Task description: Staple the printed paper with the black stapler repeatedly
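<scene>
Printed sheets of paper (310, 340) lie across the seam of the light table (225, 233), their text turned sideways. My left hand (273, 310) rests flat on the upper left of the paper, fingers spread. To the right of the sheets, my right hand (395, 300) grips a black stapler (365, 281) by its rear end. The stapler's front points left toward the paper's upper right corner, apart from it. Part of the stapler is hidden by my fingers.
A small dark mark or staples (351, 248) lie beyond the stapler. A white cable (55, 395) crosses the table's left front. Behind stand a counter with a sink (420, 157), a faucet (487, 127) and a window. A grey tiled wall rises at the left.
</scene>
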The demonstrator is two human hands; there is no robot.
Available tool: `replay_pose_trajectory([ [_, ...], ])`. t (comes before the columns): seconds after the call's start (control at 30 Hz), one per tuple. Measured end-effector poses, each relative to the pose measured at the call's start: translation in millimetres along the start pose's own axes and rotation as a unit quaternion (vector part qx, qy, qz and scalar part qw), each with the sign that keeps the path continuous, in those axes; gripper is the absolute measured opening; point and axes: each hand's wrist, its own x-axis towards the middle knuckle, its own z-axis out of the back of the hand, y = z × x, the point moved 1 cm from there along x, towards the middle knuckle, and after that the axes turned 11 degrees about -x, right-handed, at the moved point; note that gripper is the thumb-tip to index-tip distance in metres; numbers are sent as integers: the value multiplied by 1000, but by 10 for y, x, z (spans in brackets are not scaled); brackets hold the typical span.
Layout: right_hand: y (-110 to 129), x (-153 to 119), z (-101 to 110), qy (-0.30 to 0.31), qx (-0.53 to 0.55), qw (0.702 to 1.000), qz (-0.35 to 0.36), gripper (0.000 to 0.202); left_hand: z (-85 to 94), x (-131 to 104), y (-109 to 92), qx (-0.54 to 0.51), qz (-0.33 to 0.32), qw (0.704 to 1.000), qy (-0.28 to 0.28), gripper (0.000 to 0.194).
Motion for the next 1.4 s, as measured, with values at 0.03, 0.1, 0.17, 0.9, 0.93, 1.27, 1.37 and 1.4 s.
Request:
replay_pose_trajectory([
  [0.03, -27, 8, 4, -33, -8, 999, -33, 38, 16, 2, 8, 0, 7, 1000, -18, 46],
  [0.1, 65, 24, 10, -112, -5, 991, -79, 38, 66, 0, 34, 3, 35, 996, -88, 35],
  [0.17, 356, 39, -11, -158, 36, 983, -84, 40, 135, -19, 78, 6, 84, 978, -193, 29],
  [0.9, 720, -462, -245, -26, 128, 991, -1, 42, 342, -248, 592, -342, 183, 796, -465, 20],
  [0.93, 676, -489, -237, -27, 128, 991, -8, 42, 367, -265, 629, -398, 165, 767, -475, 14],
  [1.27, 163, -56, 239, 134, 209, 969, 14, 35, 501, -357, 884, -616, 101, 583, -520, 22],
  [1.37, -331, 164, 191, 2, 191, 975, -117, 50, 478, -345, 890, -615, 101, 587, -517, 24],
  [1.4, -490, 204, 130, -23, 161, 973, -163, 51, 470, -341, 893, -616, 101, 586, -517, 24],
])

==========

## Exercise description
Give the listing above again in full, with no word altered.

## Completed exercise
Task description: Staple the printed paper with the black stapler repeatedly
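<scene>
Printed sheets of paper (310, 340) lie across the seam of the light table (225, 233), their text turned sideways. My left hand (273, 310) rests flat on the upper left of the paper, fingers spread. To the right of the sheets, my right hand (395, 300) grips a black stapler (365, 281) by its rear end. The stapler's front points left toward the paper's upper right corner, apart from it. Part of the stapler is hidden by my fingers.
A small dark mark or staples (351, 248) lie beyond the stapler. A white cable (55, 395) crosses the table's left front. Behind stand a counter with a sink (420, 157), a faucet (487, 127) and a window. A grey tiled wall rises at the left.
</scene>
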The demonstrator is two human hands; there is no robot.
Available tool: `replay_pose_trajectory([ [_, ...], ])`. t (comes before the columns): seconds after the call's start (control at 30 Hz), one per tuple. Measured end-effector poses, each relative to the pose measured at the call's start: translation in millimetres along the start pose's own axes and rotation as a unit quaternion (vector part qx, qy, qz and scalar part qw), each with the sign that keeps the path continuous, in those axes; gripper is the absolute measured opening; point and axes: each hand's wrist, its own x-axis towards the middle knuckle, its own z-axis out of the back of the hand, y = z × x, the point moved 1 cm from there along x, towards the middle knuckle, and after that the axes turned 11 degrees about -x, right-handed, at the moved point; note that gripper is the thumb-tip to index-tip distance in metres; numbers are sent as integers: the value multiplied by 1000, but by 10 for y, x, z (spans in brackets are not scaled); brackets hold the typical span.
Layout: right_hand: y (-110 to 129), x (-153 to 119), z (-101 to 110), qy (-0.30 to 0.31), qx (-0.53 to 0.55), qw (0.702 to 1.000), qz (-0.35 to 0.36), gripper (0.000 to 0.202); left_hand: z (-85 to 94), x (-131 to 104), y (-109 to 92), qx (-0.54 to 0.51), qz (-0.33 to 0.32), qw (0.704 to 1.000), qy (-0.28 to 0.28), gripper (0.000 to 0.194).
Motion for the next 1.4 s, as measured, with values at 0.03, 0.1, 0.17, 0.9, 0.93, 1.27, 1.37 and 1.4 s.
Request:
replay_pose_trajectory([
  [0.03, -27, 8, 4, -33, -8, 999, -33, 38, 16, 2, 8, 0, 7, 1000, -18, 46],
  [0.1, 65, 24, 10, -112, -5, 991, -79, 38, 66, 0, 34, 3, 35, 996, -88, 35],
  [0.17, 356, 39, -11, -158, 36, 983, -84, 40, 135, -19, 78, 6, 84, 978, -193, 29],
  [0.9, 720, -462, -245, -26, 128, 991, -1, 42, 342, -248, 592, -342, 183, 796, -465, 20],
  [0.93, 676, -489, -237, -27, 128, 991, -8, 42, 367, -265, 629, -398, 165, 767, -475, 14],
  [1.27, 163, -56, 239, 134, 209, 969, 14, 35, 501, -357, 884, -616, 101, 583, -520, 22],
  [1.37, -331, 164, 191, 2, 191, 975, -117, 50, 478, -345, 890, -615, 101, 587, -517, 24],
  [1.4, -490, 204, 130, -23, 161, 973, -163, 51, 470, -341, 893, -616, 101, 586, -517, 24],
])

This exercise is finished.